On March 15, 2021, Delta Media executives announced the addition of several new networks on its stations. Start TV launched on May 7 on KLWB-DT4. Cozi TV launched on June 14 on KLWB-DT5. Buzzr launched on sister station KDCG's third subchannel on January 21, 2022, Tegna's Twist (KDCG 22.4)/True Crime Network/Quest (KXKW-LD 32.4 & 32.5) on November 21, 2022, Story Television on KLWB 50.6 February 22, 2023, and Movies! on January 1, 2024 (replacing the now defunct Twist).
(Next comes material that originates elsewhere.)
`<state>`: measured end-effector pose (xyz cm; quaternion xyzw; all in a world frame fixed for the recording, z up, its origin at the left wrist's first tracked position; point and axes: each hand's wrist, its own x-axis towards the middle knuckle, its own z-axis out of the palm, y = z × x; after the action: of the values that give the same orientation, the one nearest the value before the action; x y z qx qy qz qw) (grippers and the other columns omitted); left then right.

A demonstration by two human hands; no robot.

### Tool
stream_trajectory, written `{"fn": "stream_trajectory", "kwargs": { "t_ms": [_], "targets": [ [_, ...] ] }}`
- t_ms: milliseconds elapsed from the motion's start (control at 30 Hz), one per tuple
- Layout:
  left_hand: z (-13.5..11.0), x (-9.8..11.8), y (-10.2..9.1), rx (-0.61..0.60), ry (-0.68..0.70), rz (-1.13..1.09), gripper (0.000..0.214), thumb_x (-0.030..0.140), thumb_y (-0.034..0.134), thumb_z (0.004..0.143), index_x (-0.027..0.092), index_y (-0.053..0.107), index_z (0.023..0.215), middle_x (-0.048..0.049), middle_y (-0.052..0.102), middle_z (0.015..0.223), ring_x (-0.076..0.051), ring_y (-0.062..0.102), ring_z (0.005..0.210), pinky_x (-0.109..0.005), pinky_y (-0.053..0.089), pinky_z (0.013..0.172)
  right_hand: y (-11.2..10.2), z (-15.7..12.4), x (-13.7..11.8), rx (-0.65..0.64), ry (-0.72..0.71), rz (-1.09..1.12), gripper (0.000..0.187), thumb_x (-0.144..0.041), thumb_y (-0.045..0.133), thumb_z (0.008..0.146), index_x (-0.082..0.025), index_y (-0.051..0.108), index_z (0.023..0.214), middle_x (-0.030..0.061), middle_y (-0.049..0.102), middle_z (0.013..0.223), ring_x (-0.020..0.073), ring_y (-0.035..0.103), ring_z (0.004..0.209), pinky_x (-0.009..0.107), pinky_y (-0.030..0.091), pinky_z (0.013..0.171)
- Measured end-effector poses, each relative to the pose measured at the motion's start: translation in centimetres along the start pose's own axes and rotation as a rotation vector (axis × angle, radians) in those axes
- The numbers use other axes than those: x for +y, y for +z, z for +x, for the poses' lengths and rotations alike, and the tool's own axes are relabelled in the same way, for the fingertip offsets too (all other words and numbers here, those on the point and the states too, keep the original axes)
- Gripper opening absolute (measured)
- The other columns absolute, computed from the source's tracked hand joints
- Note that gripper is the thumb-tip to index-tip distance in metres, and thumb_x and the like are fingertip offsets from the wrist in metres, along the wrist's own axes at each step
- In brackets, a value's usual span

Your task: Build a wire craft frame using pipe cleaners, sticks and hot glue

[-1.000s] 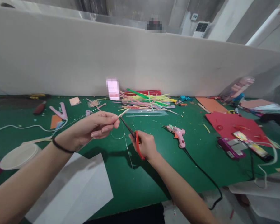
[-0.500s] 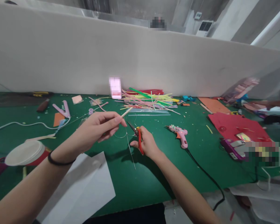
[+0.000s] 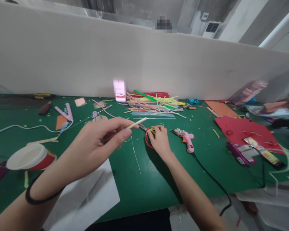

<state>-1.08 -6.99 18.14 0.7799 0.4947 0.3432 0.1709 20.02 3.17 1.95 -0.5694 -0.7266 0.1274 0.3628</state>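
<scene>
Between the thumb and fingers of my left hand (image 3: 108, 134) is a thin cream-coloured stick (image 3: 140, 122), its tip pointing up and right. My right hand (image 3: 162, 141) is closed over the handles of a pair of scissors (image 3: 148, 138) with red and yellow grips, low over the table. The scissor blades point left, passing partly behind my left fingertips. A thin wire (image 3: 135, 157) lies on the green table below my hands, with a loop at its upper end. Part of the stick is hidden inside my left hand.
A pile of colourful pipe cleaners (image 3: 156, 104) lies at the back beside a lit phone (image 3: 120, 91). A pink glue gun (image 3: 188, 140) is to the right, near red sheets (image 3: 243, 130). White paper (image 3: 101, 189) and a paper cup (image 3: 30, 157) are at left.
My right hand has moved right and upward with the scissors, turning palm down over the handles. My left hand has come nearer with the stick, which now points further right.
</scene>
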Motion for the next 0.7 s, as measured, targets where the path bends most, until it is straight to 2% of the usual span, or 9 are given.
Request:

On December 31, 2025, it was announced that the Telemundo affiliate would be removed from the station and moved to KNGC-LD on 25.2 and took effect on January 1, 2026.

==Technical information==
===Subchannels===
The station's signal is multiplexed:

Subchannels of KLWB
| Channel | Res. | Short name | Programming |
| 50.1 | 720p | KLWB DT | MeTV |
| 50.2 | 480i | KDCG TV | Great (KDCG-CD) |
| 50.3 | 1080i | KLWB D3 | NBC True CRMZ |
| 50.4 | 480i | StartTV | Start TV |
| 50.5 | COZI TV | Cozi TV |
| 50.6 | StoryTV | Story Television |

===Analog-to-digital conversion===
KLWB shut down its analog signal, over UHF channel 50, on June 12, 2009, and "flash-cut" its digital signal into operation on channel 50. Because it was granted an original construction permit after the FCC finalized the DTV allotment plan on April 21, 1997, the station did not receive a companion channel for a digital television station.